No one’s going to tell you in good faith that you can escape “beauty” standards, but what we can do is reclaim ground available for the taking: our own self-worth. No one’s going to claim that’s easy either, but if we look around, there are people with their hands out to us, either offering or asking for help. Take both.

 

It should go without saying that there’s something very wrong with anyone making you feel ashamed, demoralized, or discriminated against because of your body. Full stop. We know that, you know that, but we all know that it still happens every single day. It’s not easy to be a woman in this world or to be at the intersection of so many different identities, but when we can’t even enjoy expressing ourselves with clothes that we love, that flatter our bodies, that we can feel good wearing, we shouldn’t take that as a given! We deserve more. In 2019, in 2020, and every year after, we should have the right to any and all forms of health we choose and the freedom to look and feel good choosing them. But how do we internalize that? How do we really start believing it? Let’s take a look at our relationship with social media to start.

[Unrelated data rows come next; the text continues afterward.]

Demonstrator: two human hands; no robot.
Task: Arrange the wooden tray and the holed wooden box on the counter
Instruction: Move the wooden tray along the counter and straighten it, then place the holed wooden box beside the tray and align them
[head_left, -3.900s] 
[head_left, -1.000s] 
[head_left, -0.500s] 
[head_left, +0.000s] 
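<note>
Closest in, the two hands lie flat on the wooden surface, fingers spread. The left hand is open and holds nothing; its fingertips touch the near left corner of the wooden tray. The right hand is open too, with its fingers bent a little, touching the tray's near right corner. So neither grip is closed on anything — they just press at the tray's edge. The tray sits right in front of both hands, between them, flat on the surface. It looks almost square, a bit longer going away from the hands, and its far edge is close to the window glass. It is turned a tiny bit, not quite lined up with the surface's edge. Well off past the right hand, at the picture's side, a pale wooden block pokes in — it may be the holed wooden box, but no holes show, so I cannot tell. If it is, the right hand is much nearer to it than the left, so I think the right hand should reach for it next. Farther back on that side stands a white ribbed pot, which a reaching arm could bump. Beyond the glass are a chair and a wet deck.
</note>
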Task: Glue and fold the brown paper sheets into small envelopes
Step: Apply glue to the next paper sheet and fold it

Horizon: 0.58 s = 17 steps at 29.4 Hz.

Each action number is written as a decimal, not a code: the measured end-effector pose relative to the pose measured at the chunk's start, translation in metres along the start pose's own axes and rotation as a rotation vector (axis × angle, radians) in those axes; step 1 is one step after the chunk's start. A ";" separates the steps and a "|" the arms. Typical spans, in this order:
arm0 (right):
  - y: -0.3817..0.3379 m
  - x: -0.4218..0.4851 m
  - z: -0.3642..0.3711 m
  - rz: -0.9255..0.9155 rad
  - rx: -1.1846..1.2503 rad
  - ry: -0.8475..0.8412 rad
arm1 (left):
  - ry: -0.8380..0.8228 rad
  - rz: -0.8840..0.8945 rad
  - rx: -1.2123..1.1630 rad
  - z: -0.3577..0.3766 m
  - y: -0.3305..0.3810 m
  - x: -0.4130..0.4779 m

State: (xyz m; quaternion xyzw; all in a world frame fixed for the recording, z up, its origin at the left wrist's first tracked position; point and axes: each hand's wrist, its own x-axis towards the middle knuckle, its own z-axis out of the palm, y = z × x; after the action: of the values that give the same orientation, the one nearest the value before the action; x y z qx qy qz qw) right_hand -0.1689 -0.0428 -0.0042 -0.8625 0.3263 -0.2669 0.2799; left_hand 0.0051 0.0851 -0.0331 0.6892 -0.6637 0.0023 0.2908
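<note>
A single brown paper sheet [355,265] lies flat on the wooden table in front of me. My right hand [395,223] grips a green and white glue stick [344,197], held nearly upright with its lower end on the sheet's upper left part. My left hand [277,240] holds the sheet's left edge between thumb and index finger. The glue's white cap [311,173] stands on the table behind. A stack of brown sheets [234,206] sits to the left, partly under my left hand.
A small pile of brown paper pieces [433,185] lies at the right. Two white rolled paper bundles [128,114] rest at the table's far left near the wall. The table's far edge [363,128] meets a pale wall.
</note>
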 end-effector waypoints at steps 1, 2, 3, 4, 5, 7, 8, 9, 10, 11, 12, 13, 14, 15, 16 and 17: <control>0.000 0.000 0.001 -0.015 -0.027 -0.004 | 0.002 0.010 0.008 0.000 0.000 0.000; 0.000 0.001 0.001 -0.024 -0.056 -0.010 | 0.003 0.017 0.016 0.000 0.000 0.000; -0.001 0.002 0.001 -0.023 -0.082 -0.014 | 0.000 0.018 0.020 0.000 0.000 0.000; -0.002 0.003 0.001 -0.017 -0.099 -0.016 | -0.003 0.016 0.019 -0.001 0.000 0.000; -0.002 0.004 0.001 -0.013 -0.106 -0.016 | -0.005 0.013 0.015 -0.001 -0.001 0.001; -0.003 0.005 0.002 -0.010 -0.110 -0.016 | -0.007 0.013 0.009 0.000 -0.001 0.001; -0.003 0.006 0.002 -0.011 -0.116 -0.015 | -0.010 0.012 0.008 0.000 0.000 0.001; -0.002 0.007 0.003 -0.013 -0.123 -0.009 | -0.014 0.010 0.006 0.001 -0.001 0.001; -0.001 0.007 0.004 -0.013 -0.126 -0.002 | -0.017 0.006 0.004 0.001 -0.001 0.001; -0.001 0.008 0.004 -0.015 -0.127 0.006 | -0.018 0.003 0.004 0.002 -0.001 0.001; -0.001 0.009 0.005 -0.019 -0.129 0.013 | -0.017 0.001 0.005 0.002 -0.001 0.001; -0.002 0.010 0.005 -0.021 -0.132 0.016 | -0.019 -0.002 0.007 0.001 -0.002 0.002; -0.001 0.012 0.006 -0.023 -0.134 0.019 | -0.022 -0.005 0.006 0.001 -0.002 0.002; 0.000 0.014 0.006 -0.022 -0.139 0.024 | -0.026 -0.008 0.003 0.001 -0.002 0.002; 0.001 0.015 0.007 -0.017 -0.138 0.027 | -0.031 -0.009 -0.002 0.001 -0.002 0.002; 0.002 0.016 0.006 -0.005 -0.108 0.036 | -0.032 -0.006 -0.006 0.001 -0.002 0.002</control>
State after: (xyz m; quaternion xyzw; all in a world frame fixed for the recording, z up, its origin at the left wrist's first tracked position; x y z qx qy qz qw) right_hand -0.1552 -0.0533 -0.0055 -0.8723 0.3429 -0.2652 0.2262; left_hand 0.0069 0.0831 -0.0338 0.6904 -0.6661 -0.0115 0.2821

What can function as a tool to make us feel ashamed of ourselves and squeeze money from us based on that shame, Instagram, isn’t an inherently evil entity! That can be easy to forget when it tells us day after day, post after post, “YOU AREN’T GOOD ENOUGH,” but where there are algorithms and trends, products to be sold, hashtags to push, there are also human beings.

Take @i_weigh, for instance, an Instagram page from actress Jameela Jamil of The Good Place proving just that. We’ve been obsessed with what’s become the “I Weigh Movement” for a while, but in case you’ve been missing out, here’s your chance to start feeling a little better every day. According to Jamil, she was tired of seeing women downplay their own achievements and attributes and focusing only on weight or “fitness” which can be yet another coded word for “thinness” in certain contexts. The idea is simple enough--by allowing people space to express things that are far more important than the number of pounds they weigh, even more people will be encouraged and inspired to think of themselves the same way. Need proof of concept? Head over to everyone’s favorite app, check out @i_weigh, and tell me you don’t feel just a little empowered as you’re reading.

Just scrolling through the page which is made from the submissions of women, men, and nonbinary people of different builds, ethnicities, and abilities is a refreshing crash course on the basic humanity we so often sublimate into #humblebrags or crush into silence.

No one’s going to tell you in good faith that you can escape “beauty” standards, but what we can do is reclaim ground available for the taking: our own self-worth. No one’s going to claim that’s easy either, but if we look around, there are people with their hands out to us, either offering or asking for help. Take both.